Patient-Specific Anatomic Context and Shape Prior (PACS)-Aware Recurrent Network for Cone-Beam CT Lung Cancer Segmentation

J Jiang*, S Alam, I Chen, P Zhang, A Rimner, J Deasy, H Veeraraghavan, Memorial Sloan Kettering Cancer Center, New York, NY


SU-IePD-TRACK 3-6 (Sunday, 7/25/2021) 12:30 PM - 1:00 PM [Eastern Time (GMT-4)]

Purpose: To train a AI auto-segmentation of lung tumors on weekly cone-beam (CBCT) using planning CT (pCT) and its clinical contour.

Methods: We developed a novel Patient-specific Anatomic Context and Shape prior information or PACS-aware 3D recurrent registration-segmentation deep network for segmenting lung tumors from CBCT. Using an end-to-end trained network, the anatomic context from higher contrast planning CT and shape (delineated contours) priors are incorporated as additional input channels into a 3D recurrent CBCT segmentation network through progressively deformed sequence of images and contours, produced by the recurrent registration network. Our approach learns to progressively deform images and handles large deformations between pCT and a weekly CBCT without requiring deformation vector field (DVF) for training.
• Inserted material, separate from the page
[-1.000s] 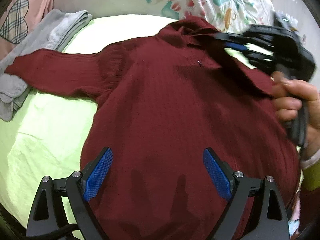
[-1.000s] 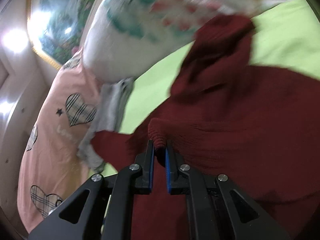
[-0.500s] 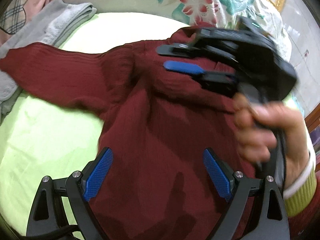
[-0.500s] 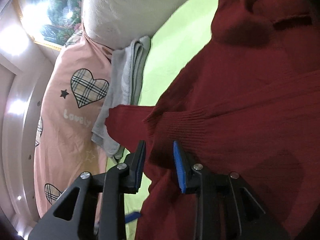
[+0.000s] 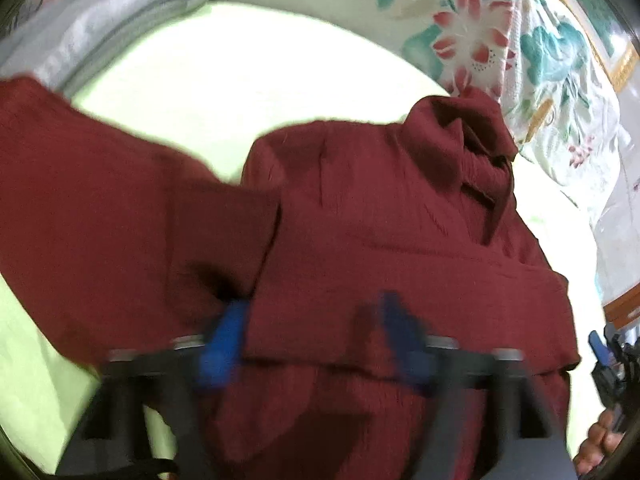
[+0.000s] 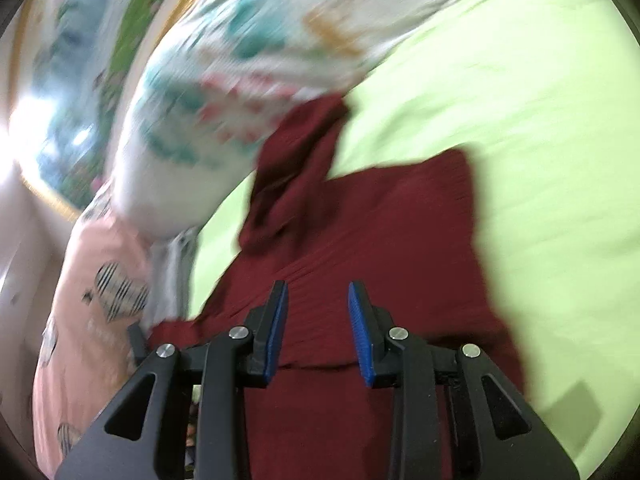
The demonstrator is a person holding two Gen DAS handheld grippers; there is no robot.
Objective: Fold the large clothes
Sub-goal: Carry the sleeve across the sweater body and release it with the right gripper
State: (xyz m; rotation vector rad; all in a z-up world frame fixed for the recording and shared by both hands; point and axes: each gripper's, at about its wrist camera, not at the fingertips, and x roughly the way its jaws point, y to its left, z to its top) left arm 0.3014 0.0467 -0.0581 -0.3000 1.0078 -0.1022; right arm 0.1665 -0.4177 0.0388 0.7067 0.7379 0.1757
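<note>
A dark red ribbed sweater (image 5: 400, 240) lies on the light green bed sheet (image 5: 224, 80), its right sleeve folded across the chest and its left sleeve (image 5: 80, 200) stretched out to the left. My left gripper (image 5: 312, 340) is open, blurred, low over the sweater body near the left armpit. My right gripper (image 6: 316, 320) is open and empty above the sweater (image 6: 380, 248), jaws apart. It also shows at the far right edge of the left wrist view (image 5: 612, 364).
A floral pillow (image 5: 500, 40) lies behind the collar. Folded grey clothes (image 5: 100, 32) sit at the upper left. A pink heart-print cover (image 6: 88, 312) lies past them. Bare green sheet (image 6: 540, 140) lies right of the sweater.
My right gripper let go of the folded sleeve, opened wider and pulled back to the right. My left gripper moved forward and down toward the left armpit.
</note>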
The segmentation network losses are optimized using CBCT expert segmentations. We trained our model using 98,000 pCT and CBCT image patches of size 192 x 192 x 48 extracted from 315 CBCT scans from 55 patients in a cross-validation setting. Independent testing was performed on 54 CBCT scans obtained from 10 patients. Performance comparisons was done against multiple state-of-the-art methods using Dice similarity coefficient (DSC), surface DSC and Hausdorff distance at 95th percentile (HD95) metrics.

Results: Our method produced significantly (p < 0.001) more accurate tumor segmentations (DSC of 0.84 ± 0.08, surface DSC of 0.98 ± 0.04, and Hausdorff distance at 95th percentile of 3.33±2.02mm) than both deformable image registration and deep learning voxelmorph methods on independent test set.

Conclusion: We introduced a patient-specific anatomic context and shape prior aware multi-modal recurrent registration-segmentation network for segmenting tumors on treatment CBCTs. Our approach significantly outperformed multiple methods and achieved promising accuracies on noisy and artifact-abundant cone-beam images.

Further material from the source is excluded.